CHANGING THINGS: ACT UK’s long-term vision is to secure the UK’s place as a global leader in circular fashion and textile recycling and innovation. This will:
- Affect change: Enable businesses and government to measure, report, and achieve net-zero targets
- Improve environmental impact: Divert NRTs away from municipal landfill, incineration, and/or export and into materials recycling processes
- Drive economic growth: Turn waste into resources by scaling up emerging recycling methods that will enable old textiles to become new textile raw materials for the global marketplace
- Generate employment: Create jobs in the UK’s textile sector, including new, regional green jobs, which will have significant spillovers into regional education and social inclusion
- Increase exports and investment: Become an international showcase for a circular ecosystem by demonstrating real-world environmental and economic benefits of regional infrastructure evolution
THREE-PRONGED: ACT UK is working to achieve these outcomes by focusing on three key project areas:
- Post-consumer textile (PCT) collection and logistics: ACT UK is trialling textile collection with partners and external organisations to capture non-rewearable textiles (NRT) before landfill or incineration. These trials aim to optimise PCT collection methods and improve NRT management for a more sustainable textile economy.
- State-of-the-art technology development: A market review of existing and emerging solutions for textile identification, conveyance and pre-processing is informing the design and blueprint of the ATSP facility.
- Circular textiles ecosystem: Alongside the ATSP blueprint, ACT UK is conducting recycling supply chain trials and building the business case for an economically viable UK circular textiles system.

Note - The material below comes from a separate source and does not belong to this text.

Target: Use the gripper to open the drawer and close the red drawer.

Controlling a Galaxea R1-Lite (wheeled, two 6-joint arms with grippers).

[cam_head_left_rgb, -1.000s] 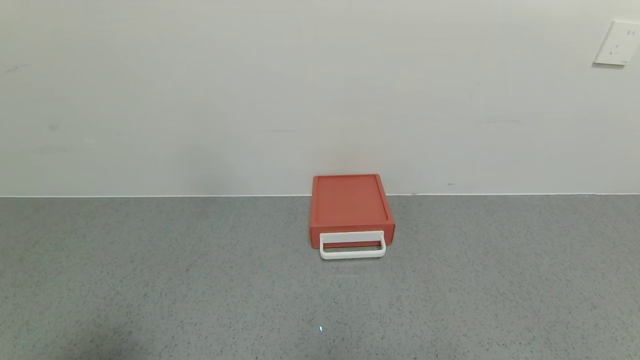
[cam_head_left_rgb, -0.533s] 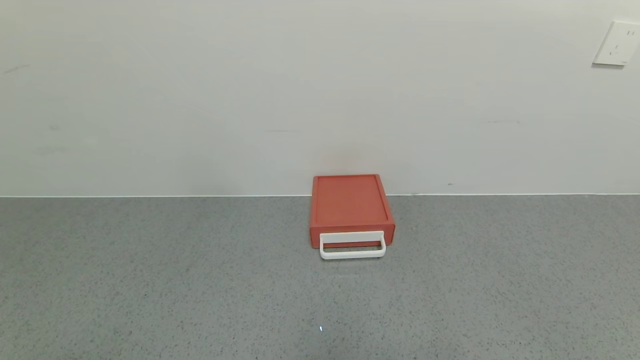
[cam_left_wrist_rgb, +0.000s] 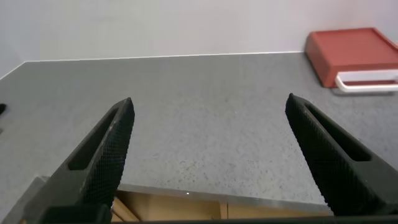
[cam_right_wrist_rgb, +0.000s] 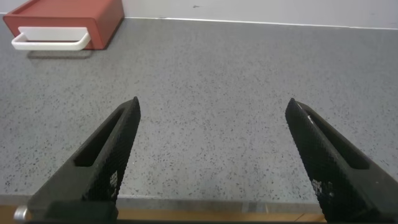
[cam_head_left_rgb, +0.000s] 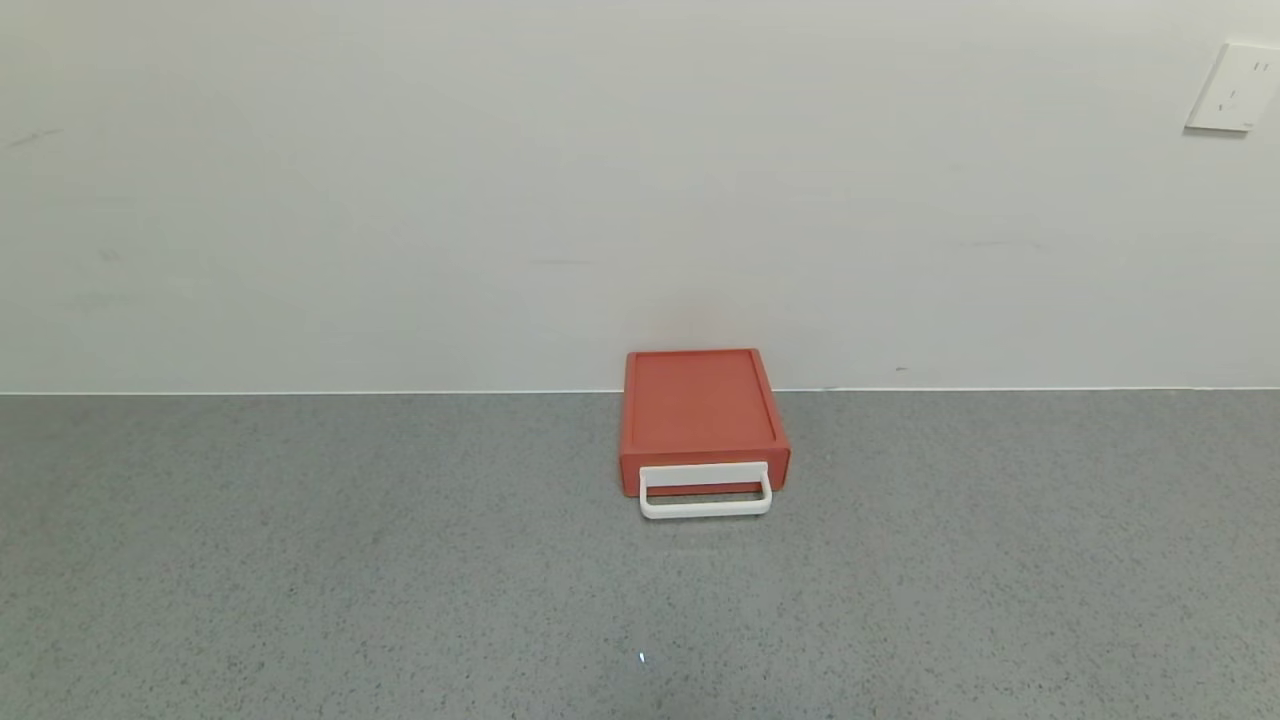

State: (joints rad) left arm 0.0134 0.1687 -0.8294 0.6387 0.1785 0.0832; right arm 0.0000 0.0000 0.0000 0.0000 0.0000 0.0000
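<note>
A small red box [cam_head_left_rgb: 700, 410] stands on the grey counter against the white wall, right of centre. Its drawer is pushed in, with the white loop handle [cam_head_left_rgb: 705, 505] on its front facing me. The box also shows in the left wrist view [cam_left_wrist_rgb: 354, 53] and in the right wrist view [cam_right_wrist_rgb: 62, 18]. My left gripper [cam_left_wrist_rgb: 208, 109] is open and empty at the counter's near edge, well short of the box. My right gripper [cam_right_wrist_rgb: 211, 109] is open and empty at the near edge too. Neither arm shows in the head view.
The grey speckled counter [cam_head_left_rgb: 400, 580] stretches wide on both sides of the box. A white wall socket [cam_head_left_rgb: 1235, 88] sits at the upper right. The counter's front edge [cam_left_wrist_rgb: 205, 199] lies just under both grippers.
</note>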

THE BACKDROP: The UK fashion and textile sector faces the urgent challenge of tackling 744,000 tonnes of post-consumer NRT each year. With global fibre-to-fibre recycling rates below 1%, there is an opportunity to build a UK closed-loop recycling supply chain. Scaling automated sorting and processing is vital to provide consistent feedstock for advanced recycling technologies, enabling the industry to reduce waste, improve resource efficiency and deliver greater socio-economic value.

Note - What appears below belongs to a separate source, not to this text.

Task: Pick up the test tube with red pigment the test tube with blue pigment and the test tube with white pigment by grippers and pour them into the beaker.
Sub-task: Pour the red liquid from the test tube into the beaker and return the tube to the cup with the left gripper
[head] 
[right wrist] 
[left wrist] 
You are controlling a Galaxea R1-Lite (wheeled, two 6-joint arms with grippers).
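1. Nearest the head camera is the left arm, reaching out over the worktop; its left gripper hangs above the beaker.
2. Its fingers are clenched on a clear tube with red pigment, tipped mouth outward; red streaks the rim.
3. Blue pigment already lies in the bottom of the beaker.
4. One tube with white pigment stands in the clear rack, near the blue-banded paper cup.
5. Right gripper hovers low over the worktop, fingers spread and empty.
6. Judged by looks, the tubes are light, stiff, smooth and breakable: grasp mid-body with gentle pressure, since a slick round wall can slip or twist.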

- End-to-end trials in Europe suggest textile-to-textile recycling could reach 18–26% of gross textile waste by 2030, creating thousands of green jobs and reducing emissions.
- Global advances in mechanical, thermochemical, thermomechanical and chemical methods show potential to transform NRT into fibres for new products.

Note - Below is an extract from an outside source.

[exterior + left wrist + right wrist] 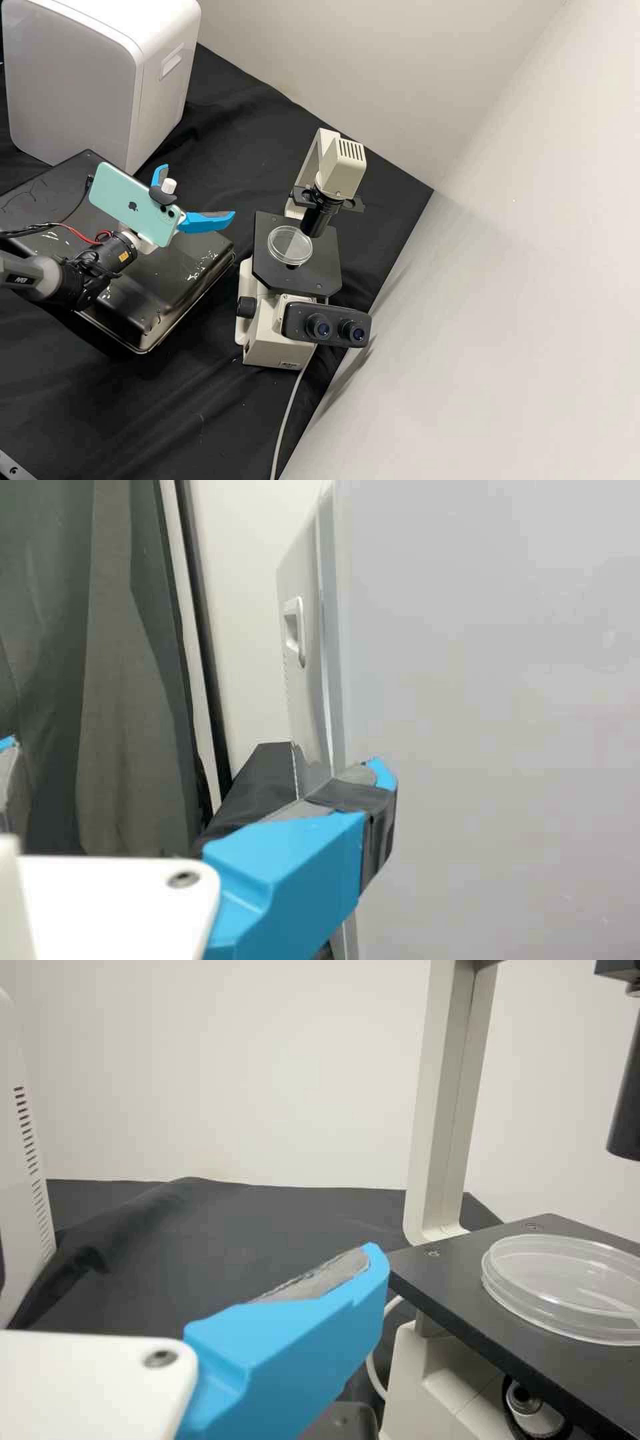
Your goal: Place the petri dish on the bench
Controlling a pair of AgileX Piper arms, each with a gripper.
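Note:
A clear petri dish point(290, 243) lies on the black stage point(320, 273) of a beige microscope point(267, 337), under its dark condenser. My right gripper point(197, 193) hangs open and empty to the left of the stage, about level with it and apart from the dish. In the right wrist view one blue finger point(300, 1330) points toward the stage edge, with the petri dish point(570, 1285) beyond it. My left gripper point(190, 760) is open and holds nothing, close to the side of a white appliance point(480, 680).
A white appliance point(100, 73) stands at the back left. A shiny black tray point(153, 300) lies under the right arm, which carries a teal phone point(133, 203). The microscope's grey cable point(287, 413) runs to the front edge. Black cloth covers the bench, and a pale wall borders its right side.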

- ACT UK aims to replace exports and manual sorting with cost-effective automated processes, ensuring consistent feedstock for fibre-to-fibre recycling.
THE ALLIANCE: ACT UK’s steering committee comprises members from: UKFT, Alex Begg, Camira, Circle-8, IBM Consulting UK, Manufacturing Technology Centre (MTC), Marks & Spencer, New Look, Oxfam, Reskinned, Salvation Army Trading Company, Shred Station, Tesco, Textile Recycling Association, Textile Recycling International, University of Huddersfield, University of Leeds, Waste and Resources Action Programme (WRAP), Worn Again Technologies.